Power plants get priority over farms and cities

2 min read

Samuel K. Moore is IEEE Spectrum’s semiconductor editor.

Water Rights Keep Texas Lit During Drought

Last year we told you about the under appreciated link between water and energy. In fact, we devoted an entire issue to it. (One of the main links, in case you’ve forgotten, is that about 40 percent of all water withdrawn in the United States is used to cool nuclear and fossil-fuel fired generators.) We looked at several spots where water availability was a serious constraint on electricity generation, but one of the places we didn’t detail, but maybe should have, was Texas. (We did touch on it later in a podcast, though.)

Texas is in the throes of its worst drought in more than 40 years. It’s already cost the state’s agriculture $1.2 billion since November 2010 according to Texas officials and the damage could hit $4 billion if conditions don’t change in June. According to the US Drought Monitor, the entire state is experiencing at least “abnormally” dry conditions and 82 percent of the state has hit the “exceptional drought” mark, the second worst of five categories.

So what’s all this done to electricity generation in Texas? You might think that with livestock dying, cotton fields turning to dust, and suburbanites unable to water their lawns that electricity generators would be in trouble too.

Not so, according to Michael Webber, assistant professor of mechanical engineering at University of Texas, Austin and a leading expert on what water wonks call the water-energy nexus. So far he hasn’t heard of any Texas power plants having to throttle back because of drought. But “that doesn’t mean it’s not going to happen,” he adds.

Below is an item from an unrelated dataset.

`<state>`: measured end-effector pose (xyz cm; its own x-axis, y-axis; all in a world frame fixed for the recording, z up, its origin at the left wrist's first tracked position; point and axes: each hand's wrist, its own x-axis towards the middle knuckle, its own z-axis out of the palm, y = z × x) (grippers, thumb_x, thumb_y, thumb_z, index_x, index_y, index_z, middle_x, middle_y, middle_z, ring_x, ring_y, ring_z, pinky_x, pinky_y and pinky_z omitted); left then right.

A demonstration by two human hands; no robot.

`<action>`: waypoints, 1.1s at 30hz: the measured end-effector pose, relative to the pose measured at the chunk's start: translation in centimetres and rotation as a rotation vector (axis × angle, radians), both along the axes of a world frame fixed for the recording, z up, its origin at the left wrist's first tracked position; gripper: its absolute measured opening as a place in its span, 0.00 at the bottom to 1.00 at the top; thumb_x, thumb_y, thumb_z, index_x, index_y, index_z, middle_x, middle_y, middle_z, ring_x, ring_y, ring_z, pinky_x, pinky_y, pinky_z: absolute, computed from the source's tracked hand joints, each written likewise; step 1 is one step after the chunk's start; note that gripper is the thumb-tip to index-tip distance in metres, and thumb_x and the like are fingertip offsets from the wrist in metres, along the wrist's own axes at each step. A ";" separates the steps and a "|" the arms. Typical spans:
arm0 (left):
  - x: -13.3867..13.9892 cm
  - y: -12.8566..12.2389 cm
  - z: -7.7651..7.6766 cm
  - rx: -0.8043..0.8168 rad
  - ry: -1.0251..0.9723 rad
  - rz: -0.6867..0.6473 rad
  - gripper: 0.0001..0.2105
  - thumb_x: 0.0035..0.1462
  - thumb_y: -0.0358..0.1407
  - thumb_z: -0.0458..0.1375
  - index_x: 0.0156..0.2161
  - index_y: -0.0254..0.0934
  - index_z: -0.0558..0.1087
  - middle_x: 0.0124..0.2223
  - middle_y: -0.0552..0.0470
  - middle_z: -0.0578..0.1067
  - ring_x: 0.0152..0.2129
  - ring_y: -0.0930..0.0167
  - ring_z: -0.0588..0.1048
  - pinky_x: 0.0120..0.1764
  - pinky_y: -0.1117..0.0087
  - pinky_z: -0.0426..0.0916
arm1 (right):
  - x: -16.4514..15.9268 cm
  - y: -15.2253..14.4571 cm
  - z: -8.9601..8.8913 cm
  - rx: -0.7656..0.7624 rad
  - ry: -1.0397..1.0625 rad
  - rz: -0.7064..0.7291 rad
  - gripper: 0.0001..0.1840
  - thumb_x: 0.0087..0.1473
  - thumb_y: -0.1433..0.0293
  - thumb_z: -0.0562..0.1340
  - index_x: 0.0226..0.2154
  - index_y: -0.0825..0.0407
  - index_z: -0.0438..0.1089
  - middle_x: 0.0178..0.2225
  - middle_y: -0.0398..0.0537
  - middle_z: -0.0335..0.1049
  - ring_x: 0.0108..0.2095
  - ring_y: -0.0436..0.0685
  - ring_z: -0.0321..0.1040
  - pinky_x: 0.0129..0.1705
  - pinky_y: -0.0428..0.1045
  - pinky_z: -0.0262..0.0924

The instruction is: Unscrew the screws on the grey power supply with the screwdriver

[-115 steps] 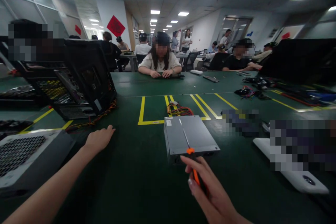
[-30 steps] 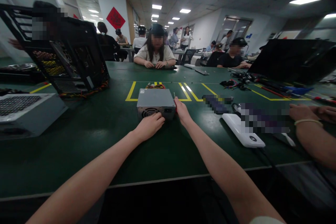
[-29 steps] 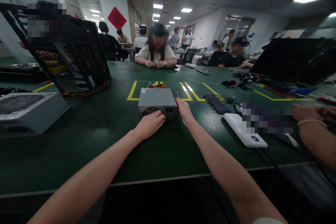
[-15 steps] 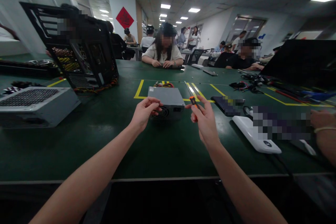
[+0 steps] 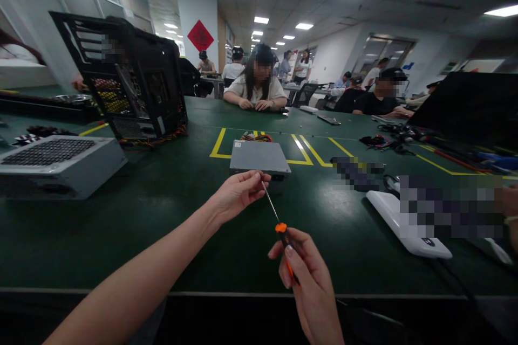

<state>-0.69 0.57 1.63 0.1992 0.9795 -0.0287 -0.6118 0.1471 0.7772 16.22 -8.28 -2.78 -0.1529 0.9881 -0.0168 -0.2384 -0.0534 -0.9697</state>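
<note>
In the head view, my right hand (image 5: 309,267) is wrapped round the orange and black handle of a screwdriver (image 5: 283,234). Its thin metal shaft slants up and left, the tip reaching my left hand (image 5: 242,194). The thumb and fingers of that hand are pinched together at the tip; whatever they hold there is too small to make out. Just beyond them sits a grey metal power supply unit (image 5: 259,155), a socket on its near side and coloured cables (image 5: 258,138) behind it. My left fingers hide part of its front.
At left stand a second power supply (image 5: 65,161) and an open black computer case (image 5: 133,81). A white power bank (image 5: 404,221) and tangled cables (image 5: 386,140) lie on the right, near a black monitor (image 5: 469,113). A person (image 5: 257,86) sits across the green table (image 5: 182,242).
My right hand has drawn back toward me, and the screwdriver now points at my left fingertips. My left hand has shifted slightly right and lower, in front of the power supply.
</note>
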 end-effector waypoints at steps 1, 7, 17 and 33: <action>0.1 -0.1 0.1 -0.018 -0.014 -0.012 0.02 0.53 0.28 0.56 0.32 0.32 0.71 0.35 0.50 0.73 0.28 0.78 0.72 0.32 0.77 0.69 | -0.1 -0.1 -0.1 -0.006 -0.003 0.002 0.16 0.51 0.58 0.58 0.42 0.46 0.63 0.29 0.47 0.68 0.18 0.46 0.49 0.20 0.46 0.43; 0.3 -0.6 0.5 -0.044 -0.047 -0.079 0.01 0.53 0.28 0.57 0.32 0.31 0.71 0.36 0.50 0.72 0.28 0.77 0.72 0.31 0.75 0.70 | -0.2 0.1 0.0 -0.001 0.004 -0.018 0.16 0.51 0.58 0.58 0.42 0.45 0.63 0.29 0.46 0.68 0.17 0.45 0.49 0.19 0.46 0.44; 0.3 -0.5 0.2 -0.081 -0.054 -0.103 0.02 0.53 0.27 0.56 0.33 0.31 0.71 0.34 0.50 0.72 0.28 0.76 0.73 0.31 0.74 0.70 | -0.3 0.1 -0.3 -0.008 0.004 -0.052 0.16 0.50 0.58 0.59 0.41 0.45 0.64 0.29 0.46 0.68 0.17 0.45 0.49 0.18 0.45 0.44; 1.6 0.2 -1.6 -0.164 0.065 -0.018 0.03 0.55 0.27 0.54 0.33 0.30 0.71 0.34 0.49 0.73 0.24 0.79 0.72 0.26 0.78 0.69 | 0.0 0.1 1.4 -0.243 0.341 -0.006 0.11 0.48 0.64 0.62 0.35 0.51 0.68 0.28 0.44 0.66 0.18 0.42 0.49 0.20 0.42 0.46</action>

Why no power outages? Well it has to do with water rights. Water law in the western United States works on the principal of seniority. Basically, if you made the first claim of rights to 1000 megaliters of water from a stream and your neighbor made the second claim for the same amount, you get yours first no matter what. So if there is only 1500 ML in the stream one year, you get 1000 ML and your neighbor gets just 500 ML. Power plants in Texas tend to hold senior rights, so they get what they need.

Webber points out that there is still a danger to generators. Firstly, even these senior rights would be strained if the drought continues too long. Secondly, with the hot Texas summer coming, what water is left might become so hot that its ability to cool the power plants would diminish. Heat waves have repeatedly throttled many French nuclear plants.

What can help? There are less water-intensive forms of generation, such as wind power and photovoltaics, but these are generally intermittent sources—less useful for supplying a grid’s baseload power. There are even ways to minimize water use in nuclear and other thermal power plants such as, using dry cooling systems (essentially a really big radiator) or water-efficient hybrid systems. But the latter are less efficient in hot climates like Texas, and the former are costly compared to the price of water. Coastal power plants could also make use of seawater cooling, but that makes plants vulnerable to natural disasters (Fukushima Dai-1 and to a much lesser extent, the Diablo Canyon jellyfish attack) and man-made ones (the Deepwater Horizon spill).

No matter what you do, understanding the real risk will help. Webber would like there to be detailed assessment of the risk of drought to individual power plants in Texas. Right now, he says, “that’s sort of an unknown.”